- COLLECTED MATERIAL
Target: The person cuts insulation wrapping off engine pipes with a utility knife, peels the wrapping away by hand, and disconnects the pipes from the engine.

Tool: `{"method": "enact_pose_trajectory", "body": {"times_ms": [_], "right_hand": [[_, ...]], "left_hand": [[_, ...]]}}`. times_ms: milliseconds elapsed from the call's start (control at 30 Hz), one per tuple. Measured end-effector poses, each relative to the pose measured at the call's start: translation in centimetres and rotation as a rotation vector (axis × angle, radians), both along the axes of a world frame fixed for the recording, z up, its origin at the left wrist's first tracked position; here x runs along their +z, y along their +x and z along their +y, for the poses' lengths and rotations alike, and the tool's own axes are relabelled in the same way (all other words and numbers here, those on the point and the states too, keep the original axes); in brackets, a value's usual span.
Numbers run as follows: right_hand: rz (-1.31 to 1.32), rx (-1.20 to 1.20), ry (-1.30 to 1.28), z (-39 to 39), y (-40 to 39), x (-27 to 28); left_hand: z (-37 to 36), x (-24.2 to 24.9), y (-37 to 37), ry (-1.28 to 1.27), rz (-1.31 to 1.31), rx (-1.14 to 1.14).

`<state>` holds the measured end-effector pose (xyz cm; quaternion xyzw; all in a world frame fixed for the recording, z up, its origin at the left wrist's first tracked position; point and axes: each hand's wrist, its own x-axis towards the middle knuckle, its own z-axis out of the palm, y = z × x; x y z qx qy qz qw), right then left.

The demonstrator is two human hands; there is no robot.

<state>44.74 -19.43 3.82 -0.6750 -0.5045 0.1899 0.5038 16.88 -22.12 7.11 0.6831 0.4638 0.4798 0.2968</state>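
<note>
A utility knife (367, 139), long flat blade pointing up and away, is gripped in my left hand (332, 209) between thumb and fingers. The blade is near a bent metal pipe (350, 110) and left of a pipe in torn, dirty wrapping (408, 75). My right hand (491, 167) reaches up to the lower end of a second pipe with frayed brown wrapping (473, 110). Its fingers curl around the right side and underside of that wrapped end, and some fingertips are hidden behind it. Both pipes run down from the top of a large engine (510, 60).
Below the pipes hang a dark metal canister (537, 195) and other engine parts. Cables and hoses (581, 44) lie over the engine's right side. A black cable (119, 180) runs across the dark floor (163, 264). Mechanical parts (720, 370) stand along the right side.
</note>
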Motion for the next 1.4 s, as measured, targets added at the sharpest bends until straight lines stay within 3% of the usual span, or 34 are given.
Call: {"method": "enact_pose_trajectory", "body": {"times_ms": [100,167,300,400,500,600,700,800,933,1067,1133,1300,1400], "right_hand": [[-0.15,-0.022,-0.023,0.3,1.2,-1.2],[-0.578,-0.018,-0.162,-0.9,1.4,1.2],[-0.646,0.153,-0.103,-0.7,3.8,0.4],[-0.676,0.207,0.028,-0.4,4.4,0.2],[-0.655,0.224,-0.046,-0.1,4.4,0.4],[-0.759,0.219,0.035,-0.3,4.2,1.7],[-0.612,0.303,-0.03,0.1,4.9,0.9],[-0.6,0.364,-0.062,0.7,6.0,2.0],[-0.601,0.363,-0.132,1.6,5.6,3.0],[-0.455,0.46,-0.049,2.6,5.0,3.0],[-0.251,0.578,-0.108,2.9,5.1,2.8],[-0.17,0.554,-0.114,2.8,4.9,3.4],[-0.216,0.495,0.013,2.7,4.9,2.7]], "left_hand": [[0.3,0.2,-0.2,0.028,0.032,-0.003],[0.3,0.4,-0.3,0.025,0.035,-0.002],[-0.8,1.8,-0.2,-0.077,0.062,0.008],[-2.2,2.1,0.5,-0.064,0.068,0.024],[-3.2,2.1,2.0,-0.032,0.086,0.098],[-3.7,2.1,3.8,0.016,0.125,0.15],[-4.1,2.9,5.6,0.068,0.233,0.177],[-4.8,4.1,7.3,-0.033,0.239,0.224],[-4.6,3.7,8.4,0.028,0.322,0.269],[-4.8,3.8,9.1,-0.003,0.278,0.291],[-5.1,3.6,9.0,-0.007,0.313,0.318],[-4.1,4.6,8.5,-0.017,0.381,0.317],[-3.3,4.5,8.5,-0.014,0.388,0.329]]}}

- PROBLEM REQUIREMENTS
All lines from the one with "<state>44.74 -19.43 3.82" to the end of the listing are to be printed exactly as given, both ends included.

- RESULT OF THIS TASK
<state>44.74 -19.43 3.82 -0.6750 -0.5045 0.1899 0.5038 16.88 -22.12 7.11 0.6831 0.4638 0.4798 0.2968</state>
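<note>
A utility knife (367, 139), long flat blade pointing up and away, is gripped in my left hand (332, 209) between thumb and fingers. The blade is near a bent metal pipe (350, 110) and left of a pipe in torn, dirty wrapping (408, 75). My right hand (491, 167) reaches up to the lower end of a second pipe with frayed brown wrapping (473, 110). Its fingers curl around the right side and underside of that wrapped end, and some fingertips are hidden behind it. Both pipes run down from the top of a large engine (510, 60).
Below the pipes hang a dark metal canister (537, 195) and other engine parts. Cables and hoses (581, 44) lie over the engine's right side. A black cable (119, 180) runs across the dark floor (163, 264). Mechanical parts (720, 370) stand along the right side.
</note>
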Motion for the next 1.4 s, as measured, targets added at the sharpest bends until straight lines stay within 3% of the usual span, or 34 are given.
Call: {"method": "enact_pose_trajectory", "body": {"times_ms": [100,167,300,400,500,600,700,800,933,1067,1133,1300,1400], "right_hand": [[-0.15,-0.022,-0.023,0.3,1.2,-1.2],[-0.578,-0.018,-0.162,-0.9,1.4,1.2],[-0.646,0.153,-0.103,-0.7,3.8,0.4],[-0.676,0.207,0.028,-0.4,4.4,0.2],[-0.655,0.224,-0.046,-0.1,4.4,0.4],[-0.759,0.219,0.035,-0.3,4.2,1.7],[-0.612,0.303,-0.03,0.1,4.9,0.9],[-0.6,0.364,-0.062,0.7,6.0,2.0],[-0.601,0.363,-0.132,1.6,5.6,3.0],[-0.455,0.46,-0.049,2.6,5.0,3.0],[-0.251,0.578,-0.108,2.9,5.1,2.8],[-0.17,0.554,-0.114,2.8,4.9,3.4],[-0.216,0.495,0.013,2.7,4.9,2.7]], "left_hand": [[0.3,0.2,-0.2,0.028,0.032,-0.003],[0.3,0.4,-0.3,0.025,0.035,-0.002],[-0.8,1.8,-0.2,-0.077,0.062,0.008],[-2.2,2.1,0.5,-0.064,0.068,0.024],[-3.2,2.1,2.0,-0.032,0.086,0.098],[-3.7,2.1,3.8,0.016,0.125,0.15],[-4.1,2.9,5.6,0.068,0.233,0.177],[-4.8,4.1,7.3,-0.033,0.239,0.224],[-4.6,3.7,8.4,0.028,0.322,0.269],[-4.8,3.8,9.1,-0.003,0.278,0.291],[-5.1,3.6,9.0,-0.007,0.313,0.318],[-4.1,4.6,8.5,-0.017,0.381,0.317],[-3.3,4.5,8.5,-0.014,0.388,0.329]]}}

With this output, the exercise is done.